Il est certain qu’il met en œuvre cette liberté pour lui-même et pour son travail, refusant d’être l’homme d’une seule spécialité universitaire ou l’homme d’une seule cause. Ce recueil d’article en est une parfaite illustration. C’est l’homme, curieux et engagé, que l’on entend lorsque l’on lit l’article sur le piano déjà cité, ou celui sur Gillo Pontecorvo (réalisateur de La Bataille d’Alger), qu’il rencontre à Rome. Ce qu’il nous donne à voir, c’est sa déception d’admirateur lorsqu’il découvre Pontecorvo figé dans sa maison romaine avec son chien, comme figé également dans ses positions de vingt ans auparavant. Il le harcèle de questions, entre même en conflit avec lui sur la définition du contrepoint, n’arrive pas à comprendre que la question palestinienne ne puisse être filmée comme la bataille d’Alger. Saïd conclut : « J’ai peut-être été trop impatient, importun et insistant avec Pontecorvo. »

Mais l’engagement ne prend pas seulement cette forme subjective et voyageuse dans les essais de Saïd. Il est fermement affiché et justifié, notamment dans l’un des derniers textes, « Défi et prise de position », une conférence donnée dans une société savante, où il énonce les six devoirs de l’universitaire-intellectuel : lorsqu’il enseigne, il exerce d’abord son rôle dans son domaine, mais il peut et doit en sortir en tant qu’intellectuel ; l’universitaire doit « passer de l’université au monde » ; il lui faut développer un sentiment de « vocation intellectuelle », en tant qu’opposant au consensus et à l’orthodoxie ; son rôle est de « fonctionner comme une sorte de mémoire publique, de rappeler ce qui est oublié ou ignoré, d’établir des liens (…) » ; il doit « se tenir à relative distance des pouvoirs autoritaires et centralisateurs de notre société » ; il lui faut, enfin, « prendre position ». C’est évidemment ce qu’il met en œuvre dans sa réponse au choc des civilisations, « Le choc des définitions », qui clôt l’ouvrage.

Leyla Dakhli

Notes

*Edward Saïd, Réflexions sur l’exil, traduction de Ch. Woillez, Paris, Actes Sud, 2008

[1] À Contre-voie. Mémoires, Le Serpent à Plumes, 2002.
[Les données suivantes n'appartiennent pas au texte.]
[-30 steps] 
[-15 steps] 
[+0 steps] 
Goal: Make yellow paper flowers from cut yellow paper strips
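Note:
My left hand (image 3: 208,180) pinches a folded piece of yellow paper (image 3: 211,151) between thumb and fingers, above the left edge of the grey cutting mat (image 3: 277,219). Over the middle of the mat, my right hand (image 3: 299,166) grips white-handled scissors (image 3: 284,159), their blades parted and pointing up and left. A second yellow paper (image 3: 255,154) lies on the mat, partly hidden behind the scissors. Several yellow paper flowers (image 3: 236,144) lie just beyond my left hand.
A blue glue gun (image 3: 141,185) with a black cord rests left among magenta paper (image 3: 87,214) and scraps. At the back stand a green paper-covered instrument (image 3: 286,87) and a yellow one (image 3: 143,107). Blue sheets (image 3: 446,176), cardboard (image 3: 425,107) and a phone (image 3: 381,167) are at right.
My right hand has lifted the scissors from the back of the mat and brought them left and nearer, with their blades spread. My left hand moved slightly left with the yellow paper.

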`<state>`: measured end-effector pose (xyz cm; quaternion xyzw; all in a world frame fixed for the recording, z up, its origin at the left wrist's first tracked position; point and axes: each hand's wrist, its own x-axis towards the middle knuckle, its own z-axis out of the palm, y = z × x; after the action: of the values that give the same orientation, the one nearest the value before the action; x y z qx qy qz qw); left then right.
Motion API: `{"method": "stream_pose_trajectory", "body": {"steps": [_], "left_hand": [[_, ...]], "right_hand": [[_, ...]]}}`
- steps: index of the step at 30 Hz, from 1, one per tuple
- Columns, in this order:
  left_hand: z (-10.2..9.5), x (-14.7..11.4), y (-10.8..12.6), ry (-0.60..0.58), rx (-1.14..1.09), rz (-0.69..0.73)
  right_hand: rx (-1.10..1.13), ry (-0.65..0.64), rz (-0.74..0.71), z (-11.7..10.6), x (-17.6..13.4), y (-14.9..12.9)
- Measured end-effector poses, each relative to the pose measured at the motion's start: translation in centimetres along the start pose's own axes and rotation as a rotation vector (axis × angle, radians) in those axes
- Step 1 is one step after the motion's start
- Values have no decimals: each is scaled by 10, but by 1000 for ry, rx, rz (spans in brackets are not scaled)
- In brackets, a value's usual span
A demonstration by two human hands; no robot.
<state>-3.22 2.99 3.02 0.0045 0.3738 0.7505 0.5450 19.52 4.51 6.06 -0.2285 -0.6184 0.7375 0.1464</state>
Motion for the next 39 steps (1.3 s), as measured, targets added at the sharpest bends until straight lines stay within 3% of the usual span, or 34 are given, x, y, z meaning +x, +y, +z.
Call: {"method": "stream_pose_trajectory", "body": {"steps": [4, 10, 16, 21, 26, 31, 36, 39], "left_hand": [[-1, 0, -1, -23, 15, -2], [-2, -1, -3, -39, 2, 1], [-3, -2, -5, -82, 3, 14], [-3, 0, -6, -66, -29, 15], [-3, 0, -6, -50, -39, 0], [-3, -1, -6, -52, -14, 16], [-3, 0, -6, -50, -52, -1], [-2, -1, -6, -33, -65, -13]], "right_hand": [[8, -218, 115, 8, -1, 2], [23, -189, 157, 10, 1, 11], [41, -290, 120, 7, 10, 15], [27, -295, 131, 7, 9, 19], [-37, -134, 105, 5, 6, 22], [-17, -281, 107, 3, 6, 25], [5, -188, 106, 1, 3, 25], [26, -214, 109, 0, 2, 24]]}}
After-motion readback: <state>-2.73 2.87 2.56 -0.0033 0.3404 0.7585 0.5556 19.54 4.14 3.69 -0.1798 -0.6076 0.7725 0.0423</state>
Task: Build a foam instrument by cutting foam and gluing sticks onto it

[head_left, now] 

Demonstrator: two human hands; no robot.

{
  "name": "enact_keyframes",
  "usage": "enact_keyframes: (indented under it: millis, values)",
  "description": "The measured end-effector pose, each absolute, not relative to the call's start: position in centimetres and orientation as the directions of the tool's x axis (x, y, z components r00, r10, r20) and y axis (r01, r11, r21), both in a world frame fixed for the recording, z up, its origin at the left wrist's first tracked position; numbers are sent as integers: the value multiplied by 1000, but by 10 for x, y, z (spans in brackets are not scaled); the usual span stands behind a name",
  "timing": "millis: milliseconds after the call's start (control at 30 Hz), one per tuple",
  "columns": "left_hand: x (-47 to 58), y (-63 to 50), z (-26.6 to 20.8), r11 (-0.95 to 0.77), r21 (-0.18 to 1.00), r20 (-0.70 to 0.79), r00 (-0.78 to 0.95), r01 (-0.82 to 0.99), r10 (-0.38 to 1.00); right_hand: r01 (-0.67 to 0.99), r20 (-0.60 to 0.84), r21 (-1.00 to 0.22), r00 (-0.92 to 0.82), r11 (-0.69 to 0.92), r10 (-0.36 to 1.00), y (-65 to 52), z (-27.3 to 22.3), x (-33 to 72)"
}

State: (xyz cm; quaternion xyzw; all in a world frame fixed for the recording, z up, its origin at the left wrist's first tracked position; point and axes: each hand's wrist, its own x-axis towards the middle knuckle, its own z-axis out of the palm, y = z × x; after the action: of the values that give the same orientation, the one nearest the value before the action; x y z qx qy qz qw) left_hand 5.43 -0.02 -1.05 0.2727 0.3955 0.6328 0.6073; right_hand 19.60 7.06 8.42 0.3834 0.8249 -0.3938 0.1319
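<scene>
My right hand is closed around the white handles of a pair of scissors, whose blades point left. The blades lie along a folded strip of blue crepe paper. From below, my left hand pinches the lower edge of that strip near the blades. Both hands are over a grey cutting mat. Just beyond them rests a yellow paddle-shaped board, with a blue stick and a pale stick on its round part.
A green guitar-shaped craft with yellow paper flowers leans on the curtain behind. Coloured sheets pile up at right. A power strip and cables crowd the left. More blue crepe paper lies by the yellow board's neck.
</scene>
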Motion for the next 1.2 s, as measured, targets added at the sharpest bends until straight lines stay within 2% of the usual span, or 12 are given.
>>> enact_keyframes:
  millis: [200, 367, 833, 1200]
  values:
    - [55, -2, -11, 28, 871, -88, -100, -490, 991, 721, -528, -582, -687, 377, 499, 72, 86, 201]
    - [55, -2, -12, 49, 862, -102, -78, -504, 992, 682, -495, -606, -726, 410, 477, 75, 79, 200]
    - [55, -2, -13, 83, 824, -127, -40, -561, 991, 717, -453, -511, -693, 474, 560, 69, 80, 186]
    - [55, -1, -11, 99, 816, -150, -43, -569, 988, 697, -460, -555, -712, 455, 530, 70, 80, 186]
[2] Pianiste lui-même, Edward Saïd a fondé avec le pianiste et chef d’orchestre israélien Daniel Barenboïm l’Orchestre Divan occidental-oriental. Il s’agit d’un orchestre symphonique qui réunit chaque été environ 80 jeunes instrumentistes d’Israël, des États arabes voisins (Syrie, Liban, Égypte, Jordanie) et des Territoires palestiniens.